We also know that Black people are significantly more likely than white people to be deficient in vitamin D, which is found in fish and eggs. It’s also generated in our skin by sunlight, a process that can be impeded by melanin.
There’s evidence that vitamin D may obstruct how estrogen signals cell growth, helping reverse the development of fibroids.
Black women tend to experience higher levels of chronic stress than white women in the United States, which leads to higher cortisol levels, a hormone that — through a complex biological process — can influence the growth of uterine fibroids.
There is limited research directly linking fibroids to stress, but some studies have shown a correlation. One found higher rates of fibroids in Black women who reported frequent experiences with racial discrimination. Another found that fibroids were more prevalent in Black women who reported high levels of stress over their lifetimes compared to those who reported no major high-stress life events.

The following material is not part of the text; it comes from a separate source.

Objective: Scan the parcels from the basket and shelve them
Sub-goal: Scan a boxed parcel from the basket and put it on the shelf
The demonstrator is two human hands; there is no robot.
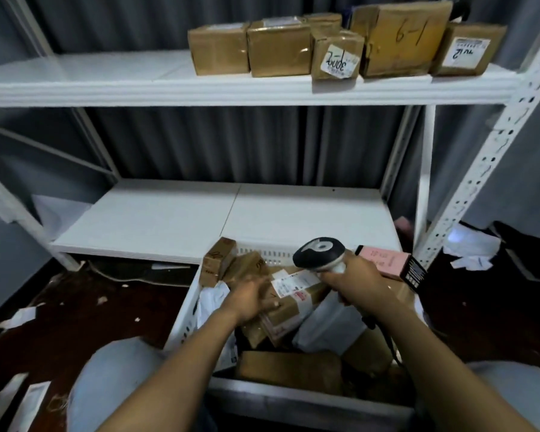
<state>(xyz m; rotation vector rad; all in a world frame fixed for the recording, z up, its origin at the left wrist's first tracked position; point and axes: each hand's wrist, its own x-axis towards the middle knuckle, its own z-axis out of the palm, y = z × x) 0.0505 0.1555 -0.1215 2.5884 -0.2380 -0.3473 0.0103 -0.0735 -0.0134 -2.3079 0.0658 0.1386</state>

In Marsh’s 2019 review, she and her co-authors noted a study that found “Moderate daily stress and anger squelching” were linked to higher risk of fibroids among Black women.
It can be difficult to isolate stress as the dominant factor. A 2016 research review highlights the relationship between stress and fibroids, but also notes that stress from racial discrimination could prompt other fibroid-generating behaviors, such as heavy alcohol consumption and poor diet.
Increasing the number of studies and quality of research on racial disparities in fibroids is necessary to make broad, societal changes, including reductions in the harmful chemicals allowed in our products, VanNoy said. Taking stock of toxic ingredients in everyday products isn’t feasible for many people.
In the meantime, women can be vigilant about their fibroid risk by assessing their health behaviors against suspected risk factors like diet and vitamin deficiency, and advocate for themselves when discussing health concerns with doctors.
“None of us [environmental scientists] want the burden of these changes to fall on individual people, to fall on Black women,” VanNoy said.